En este contexto, la firma subrayó que, si ocurre un incidente de este tipo, es fundamental mantener la calma y actuar de inmediato, ya que el tiempo es determinante para contener el impacto. Según ESET, tomar decisiones acertadas en los primeros minutos ayuda a proteger la información personal y reducir las posibles consecuencias.
“Un hackeo de una cuenta funciona como un proceso: tiene etapas. Entonces, accionar rápido es clave, ya que el ataque podría quedar en la nada, o tener un impacto mínimo. Es decir, marca la diferencia entre que todo quede en una anécdota, o la pérdida de datos sensibles y dinero”, comentó Mario Micucci, Investigador de Seguridad Informática de ESET Latinoamérica.
La compañía difundió una guía práctica sobre qué hacer —y qué evitar— cuando una cuenta ha sido comprometida, así como las posibles implicaciones de no reaccionar con rapidez y precisión.
El enfoque resulta especialmente relevante si se considera que, en la mayoría de los casos, el acceso inicial ocurre a través de credenciales robadas, correos de phishing o infecciones con malware, muchas veces sin que la víctima lo advierta.
Las recomendaciones aplican tanto si la intrusión se dio directamente en una cuenta en línea como si el origen fue un dispositivo infectado.
En los primeros dos minutos, la prioridad es frenar el daño. Esto implica desconectar de inmediato el dispositivo de Internet, ya sea Wi-Fi o datos móviles. Si la cuenta vulnerada corresponde a un servicio en línea —correo electrónico, red social o banca digital—, se debe cerrar sesión en todos los dispositivos, siempre que la plataforma lo permita. En esta etapa no es recomendable eliminar archivos o evidencias, ya que pueden ser útiles para determinar cómo ocurrió el ataque.
Entre el minuto tres y el seis, el objetivo es asegurar el acceso. Se debe cambiar la contraseña desde un dispositivo confiable, utilizando una clave única y robusta. Además, es indispensable activar el doble factor de autenticación (2FA) cuando esté disponible. Si el servicio afectado lo permite, también se recomienda cerrar todas las sesiones activas y revocar accesos otorgados a aplicaciones conectadas.
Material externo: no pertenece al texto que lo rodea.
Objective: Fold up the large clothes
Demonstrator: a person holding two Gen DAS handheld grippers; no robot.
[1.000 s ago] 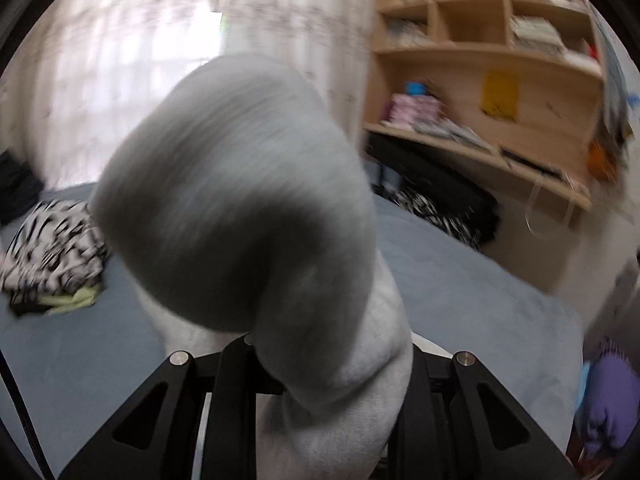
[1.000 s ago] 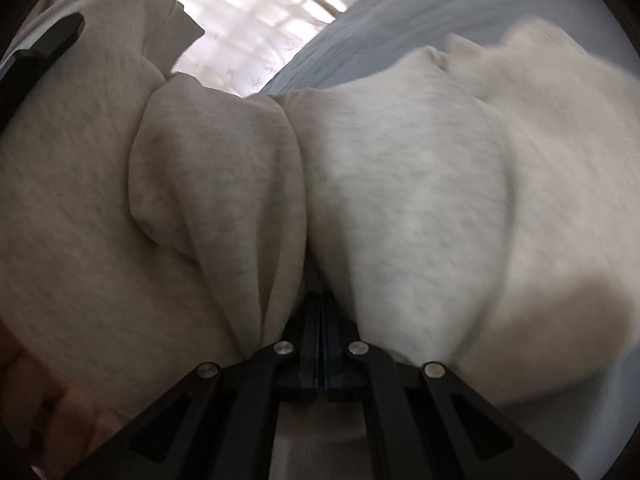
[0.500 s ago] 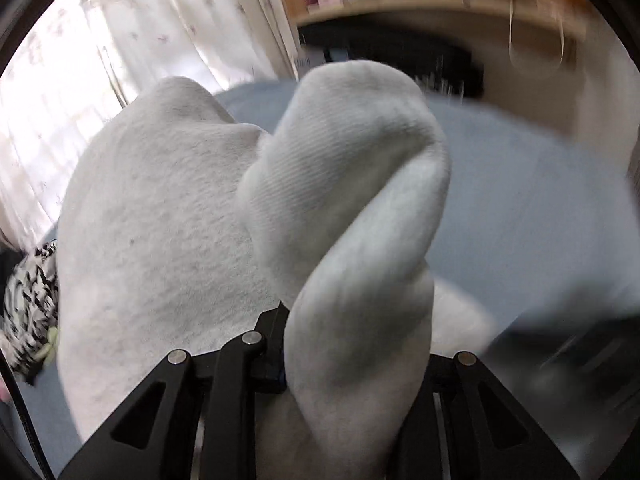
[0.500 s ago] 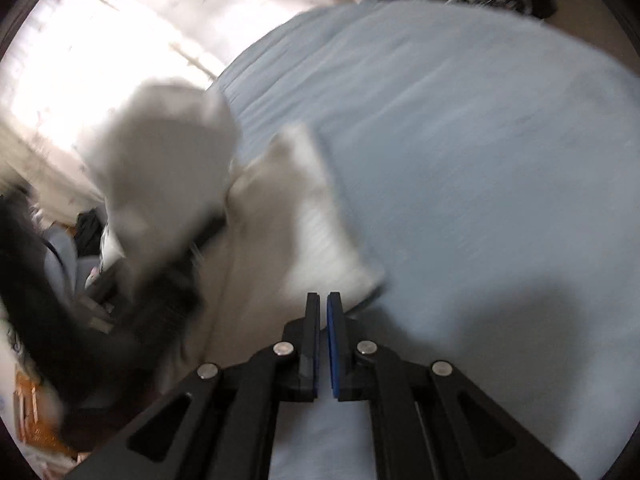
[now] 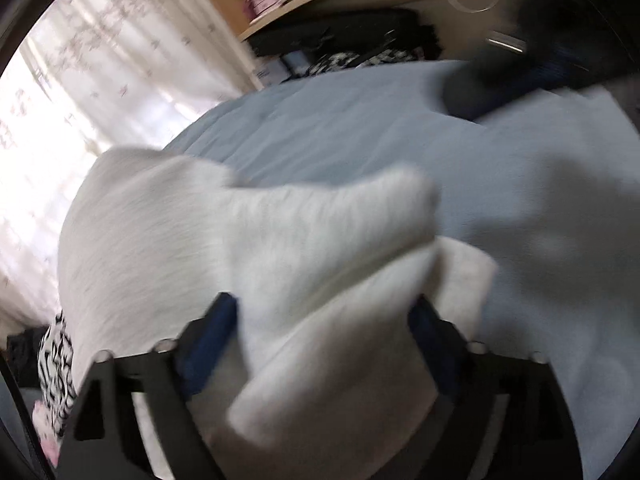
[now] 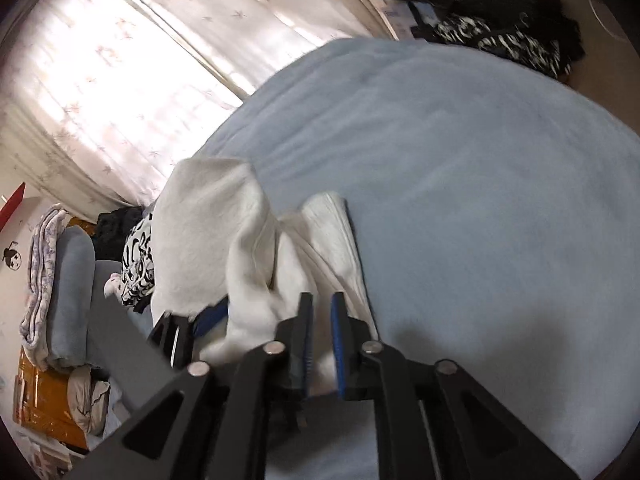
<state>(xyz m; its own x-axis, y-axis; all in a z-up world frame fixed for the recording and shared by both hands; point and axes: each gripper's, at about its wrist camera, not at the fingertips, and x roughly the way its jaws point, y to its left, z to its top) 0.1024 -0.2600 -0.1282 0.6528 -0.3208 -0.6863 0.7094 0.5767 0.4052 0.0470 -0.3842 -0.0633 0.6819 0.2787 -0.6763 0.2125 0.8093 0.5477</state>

Del minuto siete al diez, el foco se traslada a otras cuentas que podrían estar en riesgo. Si se reutilizó la misma contraseña en distintos servicios, es necesario actualizar todas las claves para evitar nuevas intrusiones. También conviene revisar si hubo modificaciones en datos de contacto, mensajes enviados que no se reconozcan o movimientos inusuales. La verificación del historial de inicios de sesión y de la actividad reciente permite detectar accesos no autorizados.
Un punto crítico es el correo electrónico, ya que suele funcionar como la vía de recuperación de otras cuentas. Si un atacante obtiene control del email, puede restablecer contraseñas y retomar el acceso a múltiples servicios. Por ello, blindar el correo es una medida estratégica para impedir que el incidente se repita.
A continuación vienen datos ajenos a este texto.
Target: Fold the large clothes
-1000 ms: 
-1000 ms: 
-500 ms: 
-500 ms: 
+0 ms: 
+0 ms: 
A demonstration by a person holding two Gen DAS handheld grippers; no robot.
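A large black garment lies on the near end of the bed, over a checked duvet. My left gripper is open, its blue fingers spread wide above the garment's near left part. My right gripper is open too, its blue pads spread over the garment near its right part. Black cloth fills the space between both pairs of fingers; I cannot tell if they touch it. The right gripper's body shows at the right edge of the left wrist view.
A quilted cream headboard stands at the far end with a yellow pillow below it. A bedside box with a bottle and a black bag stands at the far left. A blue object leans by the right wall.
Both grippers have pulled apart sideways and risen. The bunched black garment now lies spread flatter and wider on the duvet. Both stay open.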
Entre el minuto once y el trece, se debe realizar un análisis de seguridad completo en el dispositivo comprometido. Esto incluye eliminar software, extensiones o aplicaciones desconocidas, así como actualizar el sistema operativo y todas las aplicaciones instaladas.
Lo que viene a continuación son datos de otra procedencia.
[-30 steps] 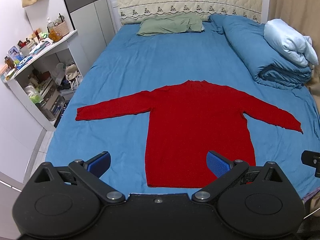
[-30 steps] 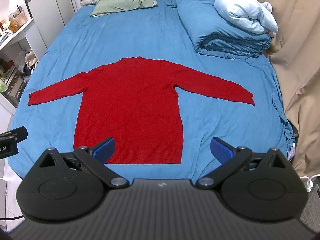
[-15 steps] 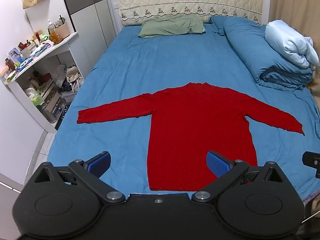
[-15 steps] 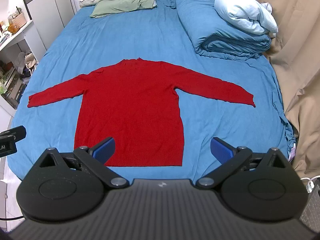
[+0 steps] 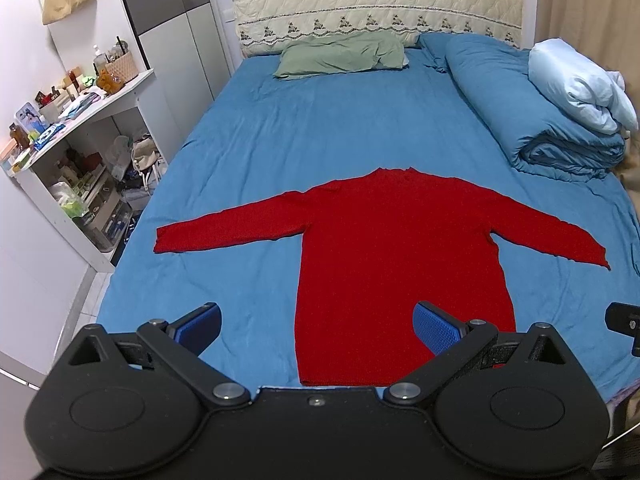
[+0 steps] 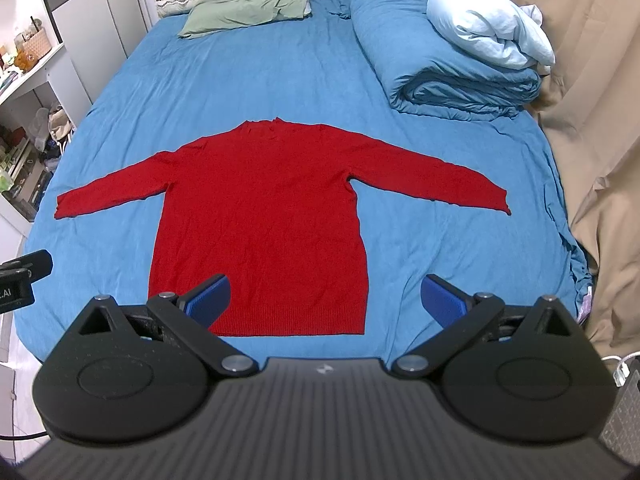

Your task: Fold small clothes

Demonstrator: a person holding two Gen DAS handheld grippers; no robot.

Finalmente, del minuto catorce al quince, corresponde avisar y prevenir. Informar a los contactos es clave, ya que el atacante pudo haber enviado mensajes para solicitar dinero o ejecutar algún tipo de fraude. Asimismo, es necesario reportar el incidente a la plataforma afectada —correo, red social o entidad bancaria—, especialmente si hay datos sensibles o recursos financieros involucrados. En caso de servicios financieros comprometidos, se debe contactar de inmediato a la institución para bloquear operaciones y monitorear los movimientos.
La advertencia de ESET es clara: la rapidez y la precisión en la respuesta son determinantes para contener un hackeo y limitar sus efectos.